Marine Management News Fish Identification Quiz

Welcome to the Marine Management News Fish Identification Quiz for February 2015! We’re stretching the definition of “fish” to the legal limit with this quiz, by selecting a crustacean for identification!  (The legal definition of “fish” in California Fish and Game Code (§45) includes not only wild fish but also crustaceans, mollusks, invertebrates, and amphibians, and any “part, spawn, or ova thereof.”) We felt it was only fair to include these multi-legged critters in at least one identification quiz, given their popularity. So, here’s your chance to show off your shellfish identification knowledge and win an official Department of Fish and Wildlife (CDFW) fish tagging cap! To qualify for the drawing, simply send the correct information to by March 31, 2015 identifying:

  • The species of crab pictured below (scientific name) and an accepted common name, and
  • The daily bag limit, as found in the current Ocean Sport Fishing regulations booklet

Be sure to enter “February MMN Fish Quiz” as the “Subject” of your e-mail. The winner will be selected during a random drawing from all correct answers received by March 31, 2015. fish ID 01.15 See the correct answer to the quiz

This crab begins its life journey as an egg carried around on its mother’s abdomen with up to a few million of its brothers and sisters. Females carry the bright orange egg masses until the eggs hatch in six to eight weeks. The tiny free-floating young undergo six developmental molts that involve shedding their shells, growing larger, and changing shape with each molt over about a six month period, until they settle to the sea floor as juvenile crabs.

Once settled, the juvenile crabs continue to grow and molt, less frequently as they get older. Male crabs grow larger than females, reaching up to 8 in. across. Both sexes are thought to live for at least five to six years.

This crustacean is both a predator and a scavenger, feeding on a variety of other invertebrates. Strong, crushing claws allow them to prey on heavy-shelled animals such as snails, clams, abalone, barnacles, and oysters. They have a well-developed sense of smell, which allows them to detect and locate food at a distance. This crab is preyed upon by a variety of other creatures, especially while it is still small. Fishes such as cabezon, barred sand bass and several species of rockfish are known to feed on them. Invertebrates including octopus and certain sea stars also prey on this crustacean.

As it grows, this crab generally becomes less susceptible to predators, except when its shell is soft just after a molt. Sea otters are one of the few effective predators on the more mature, hard-shelled crabs.
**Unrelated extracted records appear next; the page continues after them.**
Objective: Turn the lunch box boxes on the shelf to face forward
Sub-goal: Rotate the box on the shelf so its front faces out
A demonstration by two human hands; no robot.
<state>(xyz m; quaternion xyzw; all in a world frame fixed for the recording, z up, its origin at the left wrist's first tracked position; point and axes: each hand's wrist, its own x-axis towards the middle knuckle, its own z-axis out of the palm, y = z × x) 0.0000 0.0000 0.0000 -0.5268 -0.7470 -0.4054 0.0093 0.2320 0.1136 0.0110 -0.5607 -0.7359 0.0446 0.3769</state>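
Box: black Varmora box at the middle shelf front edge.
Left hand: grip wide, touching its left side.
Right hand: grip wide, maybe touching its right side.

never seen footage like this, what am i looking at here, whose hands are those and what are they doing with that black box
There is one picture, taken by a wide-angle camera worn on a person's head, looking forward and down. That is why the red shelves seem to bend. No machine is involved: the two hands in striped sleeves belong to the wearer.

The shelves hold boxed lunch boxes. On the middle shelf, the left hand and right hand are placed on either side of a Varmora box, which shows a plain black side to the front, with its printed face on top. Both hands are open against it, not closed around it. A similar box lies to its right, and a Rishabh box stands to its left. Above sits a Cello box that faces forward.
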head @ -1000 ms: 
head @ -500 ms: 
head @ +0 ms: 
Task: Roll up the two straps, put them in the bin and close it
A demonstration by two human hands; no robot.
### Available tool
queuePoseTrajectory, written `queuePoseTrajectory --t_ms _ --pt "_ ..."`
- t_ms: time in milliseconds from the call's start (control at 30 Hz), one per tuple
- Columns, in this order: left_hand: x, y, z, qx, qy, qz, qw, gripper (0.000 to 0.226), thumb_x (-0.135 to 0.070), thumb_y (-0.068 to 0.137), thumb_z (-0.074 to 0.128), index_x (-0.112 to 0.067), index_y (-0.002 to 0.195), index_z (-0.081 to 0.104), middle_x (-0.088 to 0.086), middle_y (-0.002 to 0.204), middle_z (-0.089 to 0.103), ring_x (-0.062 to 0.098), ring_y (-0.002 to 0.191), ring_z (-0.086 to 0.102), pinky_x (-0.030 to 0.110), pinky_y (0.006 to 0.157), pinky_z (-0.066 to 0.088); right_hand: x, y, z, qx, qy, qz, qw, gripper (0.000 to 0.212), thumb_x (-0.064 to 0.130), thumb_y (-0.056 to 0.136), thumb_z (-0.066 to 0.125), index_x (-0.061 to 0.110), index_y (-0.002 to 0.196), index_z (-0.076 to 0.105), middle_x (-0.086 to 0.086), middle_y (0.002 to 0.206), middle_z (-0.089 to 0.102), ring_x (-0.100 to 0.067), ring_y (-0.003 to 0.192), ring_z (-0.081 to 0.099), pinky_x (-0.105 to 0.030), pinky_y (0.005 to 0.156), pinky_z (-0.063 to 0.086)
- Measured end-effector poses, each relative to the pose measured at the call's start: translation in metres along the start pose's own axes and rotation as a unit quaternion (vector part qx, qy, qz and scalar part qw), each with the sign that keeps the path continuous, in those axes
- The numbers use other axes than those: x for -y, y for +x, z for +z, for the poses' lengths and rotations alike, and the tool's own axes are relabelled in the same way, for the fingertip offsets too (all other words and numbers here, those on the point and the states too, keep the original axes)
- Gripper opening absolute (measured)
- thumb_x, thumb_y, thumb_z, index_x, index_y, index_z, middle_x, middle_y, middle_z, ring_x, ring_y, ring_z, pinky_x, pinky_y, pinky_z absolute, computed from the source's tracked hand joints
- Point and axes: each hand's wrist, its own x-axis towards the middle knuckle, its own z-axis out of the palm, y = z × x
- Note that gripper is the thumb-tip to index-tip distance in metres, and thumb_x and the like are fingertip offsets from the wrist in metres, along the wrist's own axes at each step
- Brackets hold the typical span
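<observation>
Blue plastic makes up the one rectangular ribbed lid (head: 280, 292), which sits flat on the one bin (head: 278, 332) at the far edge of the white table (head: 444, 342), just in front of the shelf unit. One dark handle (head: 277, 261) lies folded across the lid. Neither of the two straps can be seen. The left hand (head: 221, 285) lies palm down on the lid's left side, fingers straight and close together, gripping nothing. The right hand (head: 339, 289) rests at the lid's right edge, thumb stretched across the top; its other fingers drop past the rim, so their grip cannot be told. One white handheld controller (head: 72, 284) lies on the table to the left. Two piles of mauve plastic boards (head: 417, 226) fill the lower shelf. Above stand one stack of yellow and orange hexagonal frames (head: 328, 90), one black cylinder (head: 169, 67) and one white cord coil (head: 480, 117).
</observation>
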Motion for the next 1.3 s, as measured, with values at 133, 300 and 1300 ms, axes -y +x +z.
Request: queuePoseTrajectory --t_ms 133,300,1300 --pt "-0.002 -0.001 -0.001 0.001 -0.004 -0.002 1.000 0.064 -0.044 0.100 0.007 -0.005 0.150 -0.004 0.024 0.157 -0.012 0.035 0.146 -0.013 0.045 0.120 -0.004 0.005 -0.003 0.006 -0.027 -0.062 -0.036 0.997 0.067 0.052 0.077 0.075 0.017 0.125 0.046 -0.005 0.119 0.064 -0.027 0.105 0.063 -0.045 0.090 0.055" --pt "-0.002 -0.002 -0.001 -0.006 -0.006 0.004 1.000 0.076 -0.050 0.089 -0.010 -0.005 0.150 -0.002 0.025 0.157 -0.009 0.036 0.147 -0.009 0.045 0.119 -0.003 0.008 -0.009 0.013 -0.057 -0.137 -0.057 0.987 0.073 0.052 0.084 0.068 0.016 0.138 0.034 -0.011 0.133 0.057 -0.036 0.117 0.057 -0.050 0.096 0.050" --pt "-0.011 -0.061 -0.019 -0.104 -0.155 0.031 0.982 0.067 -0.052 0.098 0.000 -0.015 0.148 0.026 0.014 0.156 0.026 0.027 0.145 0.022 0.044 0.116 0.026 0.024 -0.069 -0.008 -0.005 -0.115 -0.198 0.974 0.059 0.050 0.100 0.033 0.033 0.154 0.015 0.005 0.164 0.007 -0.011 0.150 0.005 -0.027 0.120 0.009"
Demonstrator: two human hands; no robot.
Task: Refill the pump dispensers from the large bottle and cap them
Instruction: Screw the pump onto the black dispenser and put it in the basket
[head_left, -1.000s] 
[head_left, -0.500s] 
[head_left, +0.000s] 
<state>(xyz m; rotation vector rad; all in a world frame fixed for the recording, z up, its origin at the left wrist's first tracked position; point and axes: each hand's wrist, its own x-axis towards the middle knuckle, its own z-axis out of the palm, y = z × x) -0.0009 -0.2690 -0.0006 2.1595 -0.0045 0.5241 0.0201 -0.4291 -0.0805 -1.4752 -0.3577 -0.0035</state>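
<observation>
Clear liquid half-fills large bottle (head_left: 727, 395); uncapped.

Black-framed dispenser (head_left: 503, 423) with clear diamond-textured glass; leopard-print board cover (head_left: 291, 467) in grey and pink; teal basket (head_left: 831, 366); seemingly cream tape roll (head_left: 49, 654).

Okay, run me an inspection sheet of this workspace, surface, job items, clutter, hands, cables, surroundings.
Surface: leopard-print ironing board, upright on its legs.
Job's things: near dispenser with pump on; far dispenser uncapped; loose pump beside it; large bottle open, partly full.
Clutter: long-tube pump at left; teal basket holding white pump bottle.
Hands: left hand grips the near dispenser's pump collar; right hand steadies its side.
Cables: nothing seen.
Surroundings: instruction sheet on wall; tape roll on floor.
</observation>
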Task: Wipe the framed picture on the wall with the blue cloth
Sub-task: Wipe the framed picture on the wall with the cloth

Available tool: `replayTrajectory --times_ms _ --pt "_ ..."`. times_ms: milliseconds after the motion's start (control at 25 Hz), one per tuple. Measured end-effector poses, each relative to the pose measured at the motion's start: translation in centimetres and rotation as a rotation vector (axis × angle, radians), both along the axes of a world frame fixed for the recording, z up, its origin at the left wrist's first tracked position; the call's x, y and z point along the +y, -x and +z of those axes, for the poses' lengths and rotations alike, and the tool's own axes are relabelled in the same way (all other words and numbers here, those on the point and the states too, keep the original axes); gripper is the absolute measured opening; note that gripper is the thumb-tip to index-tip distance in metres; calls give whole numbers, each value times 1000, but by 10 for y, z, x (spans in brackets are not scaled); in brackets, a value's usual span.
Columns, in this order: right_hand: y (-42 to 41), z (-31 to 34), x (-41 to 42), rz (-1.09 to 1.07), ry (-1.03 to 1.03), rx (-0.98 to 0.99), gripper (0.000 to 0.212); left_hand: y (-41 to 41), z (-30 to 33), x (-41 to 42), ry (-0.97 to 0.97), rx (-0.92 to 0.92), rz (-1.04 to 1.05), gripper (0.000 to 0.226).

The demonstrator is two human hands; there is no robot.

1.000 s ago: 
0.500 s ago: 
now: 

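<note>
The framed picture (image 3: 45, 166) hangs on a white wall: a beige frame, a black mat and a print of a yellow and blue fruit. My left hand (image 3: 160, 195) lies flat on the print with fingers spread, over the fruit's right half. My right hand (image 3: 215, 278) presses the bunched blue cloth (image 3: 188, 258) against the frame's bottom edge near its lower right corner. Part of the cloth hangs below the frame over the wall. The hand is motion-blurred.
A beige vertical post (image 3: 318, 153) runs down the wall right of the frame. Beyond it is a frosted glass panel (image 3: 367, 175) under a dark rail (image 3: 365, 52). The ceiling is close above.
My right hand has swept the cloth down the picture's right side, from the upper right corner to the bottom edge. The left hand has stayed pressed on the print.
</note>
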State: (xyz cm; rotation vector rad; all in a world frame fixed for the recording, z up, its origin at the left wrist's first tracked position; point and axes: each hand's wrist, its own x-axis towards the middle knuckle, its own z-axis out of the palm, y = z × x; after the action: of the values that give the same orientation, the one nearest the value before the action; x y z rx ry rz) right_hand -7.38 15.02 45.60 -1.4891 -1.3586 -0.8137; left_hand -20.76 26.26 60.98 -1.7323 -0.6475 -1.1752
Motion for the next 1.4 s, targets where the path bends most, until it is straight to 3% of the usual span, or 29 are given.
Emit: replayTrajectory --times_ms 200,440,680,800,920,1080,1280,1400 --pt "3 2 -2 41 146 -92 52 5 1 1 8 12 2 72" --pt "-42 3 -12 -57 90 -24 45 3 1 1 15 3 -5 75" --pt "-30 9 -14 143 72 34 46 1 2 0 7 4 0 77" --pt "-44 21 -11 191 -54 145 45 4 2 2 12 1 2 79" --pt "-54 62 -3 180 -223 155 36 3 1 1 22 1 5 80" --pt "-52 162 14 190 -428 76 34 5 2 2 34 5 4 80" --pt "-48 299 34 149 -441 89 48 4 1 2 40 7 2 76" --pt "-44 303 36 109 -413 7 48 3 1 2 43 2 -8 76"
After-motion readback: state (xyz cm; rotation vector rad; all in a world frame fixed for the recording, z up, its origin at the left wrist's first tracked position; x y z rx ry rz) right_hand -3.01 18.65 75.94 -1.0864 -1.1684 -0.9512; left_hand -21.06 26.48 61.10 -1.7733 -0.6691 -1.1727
This species of crab can be found from Kodiak Island, Alaska to central Baja California. It inhabits waters from the low intertidal zone to depths of 300 ft or more.

Although it can be found in all ocean waters off California, it is more abundant in northern California. This crab did not appear in commercial California Department of Fish and Game landing records until 1928, and before 1950 there was no separate market category for reporting landings of this particular species. Annual landings have risen from 20,000 lb. in 1950 to an average of 1.2 million pounds since 1991.

This tasty crustacean is among the more popular species of crab caught by recreational crabbers off California, who enjoy the flavorful meat despite the task of breaking through its very hard shell. Recreational crabbers catch this crab using baited hoop nets, loop traps and crab pots. It is also caught by hand off intertidal rocks at low tide, and at deeper depths by divers.

If you think you know this species of crab, enter the prize drawing by sending an e-mail to CDFW at by March 31, 2015 with the correct scientific name, an accepted common name, and the daily bag limit as found in the current Ocean Sport Fishing regulations booklet. Again, be sure to enter “February MMN Fish Quiz” in the “Subject” portion of your e-mail. Good luck!

Quiz winner Kyle Max with his son Logan on Freshwater Lagoon, Redwood Natl. Park

UPDATE — APRIL 13   Congratulations go out to Kyle Max of McKinleyville, California for correctly identifying the February 2015 mystery (shell)fish as a red rock crab, Cancer productus. The daily bag limit for red rock crab is 35 crab per person and in possession, per California Code of Regulations Title 14, Section 29.85(b)(2). You can find this regulation on pg. 51 of the current Ocean Sport Fishing regulations booklet.

Kyle works as a fish and wildlife technician for the National Park Service. “I enjoy salmon and trout fishing, diving for abalone, hunting big game, waterfowl, and upland birds  – pheasants and dove,” he said. At any given moment, Kyle says he would “rather be outside walking my dogs, hiking, backpacking, camping, on a river, or working in the yard. I just love being outside in nature doing something either for my job or pleasure.” Congratulations again Kyle!